▶ Work required
Would you return the material below exactly, with no line left out?

▶ Data excerpt

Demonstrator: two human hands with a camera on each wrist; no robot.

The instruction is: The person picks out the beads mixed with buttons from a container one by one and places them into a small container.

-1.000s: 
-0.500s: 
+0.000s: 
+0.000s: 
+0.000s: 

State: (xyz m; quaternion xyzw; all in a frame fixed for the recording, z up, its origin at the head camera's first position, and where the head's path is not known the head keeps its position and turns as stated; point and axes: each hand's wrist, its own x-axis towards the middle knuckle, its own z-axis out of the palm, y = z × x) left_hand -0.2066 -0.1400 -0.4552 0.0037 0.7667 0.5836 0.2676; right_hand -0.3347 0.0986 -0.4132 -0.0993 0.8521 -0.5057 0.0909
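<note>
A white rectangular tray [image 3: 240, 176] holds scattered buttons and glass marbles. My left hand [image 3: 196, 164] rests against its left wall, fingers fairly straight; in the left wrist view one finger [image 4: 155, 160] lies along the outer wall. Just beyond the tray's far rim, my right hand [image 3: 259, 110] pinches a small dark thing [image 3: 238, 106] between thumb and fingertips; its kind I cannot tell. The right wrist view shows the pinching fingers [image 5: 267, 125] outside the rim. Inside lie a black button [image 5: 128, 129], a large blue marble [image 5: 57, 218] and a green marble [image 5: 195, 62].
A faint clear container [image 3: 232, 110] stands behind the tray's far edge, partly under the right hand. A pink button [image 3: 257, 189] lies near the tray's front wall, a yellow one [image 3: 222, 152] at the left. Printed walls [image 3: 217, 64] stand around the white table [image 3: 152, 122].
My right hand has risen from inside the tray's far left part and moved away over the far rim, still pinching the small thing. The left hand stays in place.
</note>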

▶ Answer for this exercise
Demonstrator: two human hands with a camera on each wrist; no robot.

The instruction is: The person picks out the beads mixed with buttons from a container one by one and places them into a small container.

-1.000s: 
-0.500s: 
+0.000s: 
+0.000s: 
+0.000s: 

State: (xyz m; quaternion xyzw; all in a frame fixed for the recording, z up, its origin at the head camera's first position, and where the head's path is not known the head keeps its position and turns as stated; point and axes: each hand's wrist, its own x-axis towards the middle knuckle, its own z-axis out of the palm, y = z × x) left_hand -0.2066 -0.1400 -0.4552 0.0037 0.7667 0.5836 0.2676; right_hand -0.3347 0.0986 -0.4132 -0.0993 0.8521 -0.5057 0.0909
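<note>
A white rectangular tray [image 3: 240, 176] holds scattered buttons and glass marbles. My left hand [image 3: 196, 164] rests against its left wall, fingers fairly straight; in the left wrist view one finger [image 4: 155, 160] lies along the outer wall. Just beyond the tray's far rim, my right hand [image 3: 259, 110] pinches a small dark thing [image 3: 238, 106] between thumb and fingertips; its kind I cannot tell. The right wrist view shows the pinching fingers [image 5: 267, 125] outside the rim. Inside lie a black button [image 5: 128, 129], a large blue marble [image 5: 57, 218] and a green marble [image 5: 195, 62].
A faint clear container [image 3: 232, 110] stands behind the tray's far edge, partly under the right hand. A pink button [image 3: 257, 189] lies near the tray's front wall, a yellow one [image 3: 222, 152] at the left. Printed walls [image 3: 217, 64] stand around the white table [image 3: 152, 122].
My right hand has risen from inside the tray's far left part and moved away over the far rim, still pinching the small thing. The left hand stays in place.
</note>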

This answer requires no further additions.